Yes you make a good point- that any effort
towards review is welcome and appreciated.
It's just that having an exclusive focus
on the things we can actually review here,
namely adherence to License and Notice policy,
can leave people with the mistaken impression
that that's all that a PMC should concern itself
with.  All of that daily effort that goes into
validating commits on a project really should
garner more appreciation from the PMC, if we
could just find a way to be more trusting about
who we let issue binding votes on behalf of
the org.


Really is it so bad to say to a project with
a bug in their license and notice info: fix
this in trunk and show me the revision and
I'll go ahead and approve your release as-is.

Running through iterations of this is very
labor-intensive for the project, and anything
we can do to cut down on the pain involved
in cutting incubator releases is IMO worthwhile.

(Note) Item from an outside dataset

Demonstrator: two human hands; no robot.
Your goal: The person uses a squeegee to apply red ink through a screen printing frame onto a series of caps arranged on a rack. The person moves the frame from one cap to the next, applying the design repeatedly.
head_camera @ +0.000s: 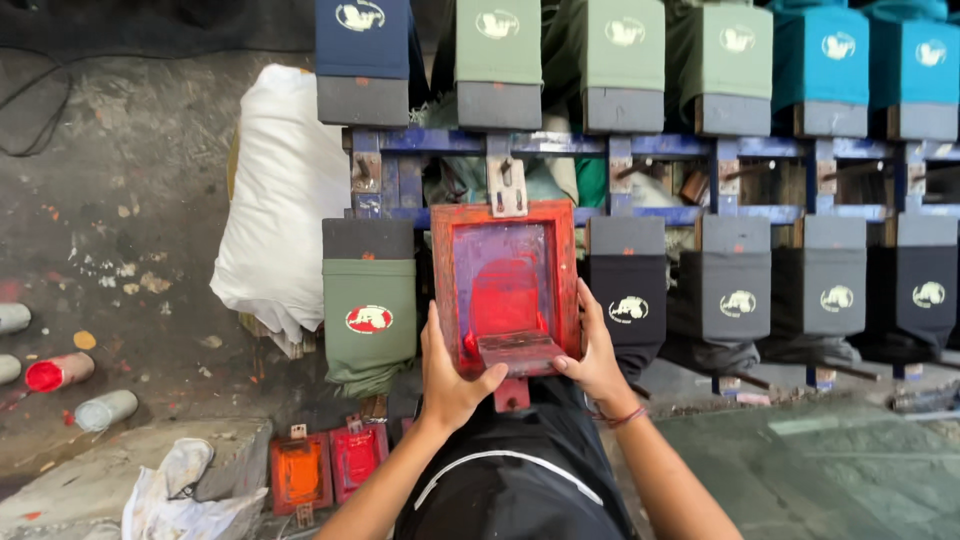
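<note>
- black garment with white curved line [510, 480], lower centre of the frame: worn by the person, seen from above.
- left hand [450, 375], lower centre: fingers are curled round the near left edge of the frame, thumb laid across toward the squeegee; the frame is judged to be steadied this way.
- right hand [597, 358], just right of centre: fingers are pressed together along the frame's right edge, thumb touching the squeegee; a cord is worn at the wrist.
- squeegee [520, 352], centre: laid in the near end of the screen, smeared with red ink.
- red printing screen frame [505, 285], centre: held flat between both hands, hinged to the clamp [507, 187] at its far edge, so its position over the pallet is fixed.
- two small screen frames [325, 465], lower left: one orange, one red, set on the floor.
- green shirt with red-filled emblem [369, 310], left of centre: stretched over a pallet.
- dark shirts with pale emblems [780, 290], right: stretched likewise in a row.
- white sack [280, 200], upper left: set against the blue rail [560, 145].
- far row of shirts [620, 50], top edge: navy, green and teal.
</note>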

>________________________________
> From: Sergio Fernández <sergio.fernan...@salzburgresearch.at>
>To: general@incubator.apache.org 
>Cc: Joe Schaefer <joe_schae...@yahoo.com> 
>Sent: Saturday, January 12, 2013 2:22 PM
>Subject: Re: [DISCUSS] Expressing priorities about release reviews
> 
>Joe,
>
>personally I appreciate such policies checking from the IPMC members. The 
>technical quality of a release is responsibility of the project itself, which 
>could be hard to be evaluated by people working on other topics. Therefore, 
>all additional checkpoints are useful and grateful.
>
>Cheers,
>
>
>On 12/01/13 18:07, Joe Schaefer wrote:
>> One of my long time pet peeves with how we
>> PMC members participate in vetting releases
>> is our penchant for focusing too much on the
>> policies surrounding license and notice info.

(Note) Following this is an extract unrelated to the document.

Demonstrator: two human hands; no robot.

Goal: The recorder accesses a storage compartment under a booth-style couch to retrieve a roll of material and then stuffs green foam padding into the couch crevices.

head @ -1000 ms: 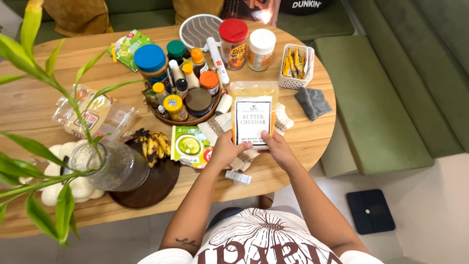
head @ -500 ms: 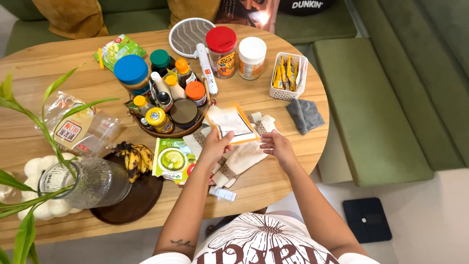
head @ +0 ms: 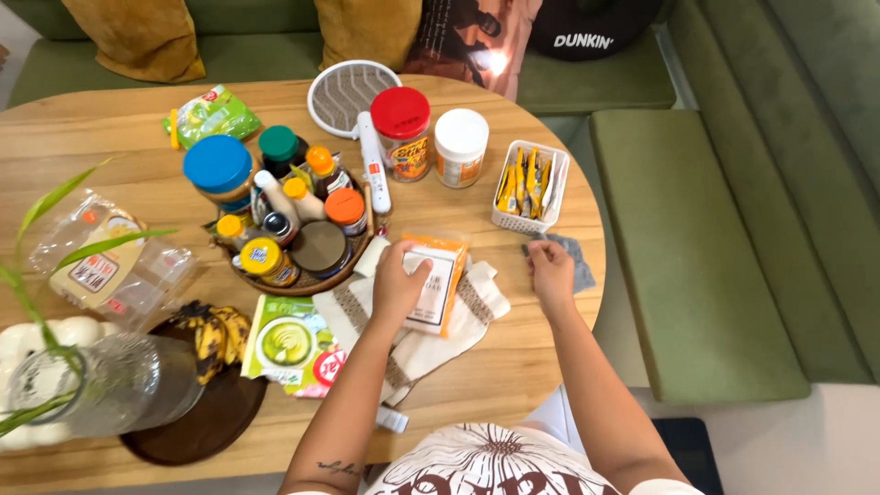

>> I really think our exclusive focus on things
>> that really don't pose any organizational risk
>> to either the org nor the project participants
>> serves us well in our other, often unexpressed
>> but far more relevant, goals about encouraging
>> committers to participate in active review of
>> their project's commit activity.
>> 
>> Just think about this for a second, what's more
>> likely for people to start suing us over, some
>> bug in the NOTICE file or an undetected backdoor
>> in one of our programs?  I am personally far more
>> concerned about the current state of the actual
>> review going on in our podlings than I am about
>> NOTICE minutia.
>> 
>> Maybe we should compile some list of which committers
>> are actually subscribed to their project's commit lists?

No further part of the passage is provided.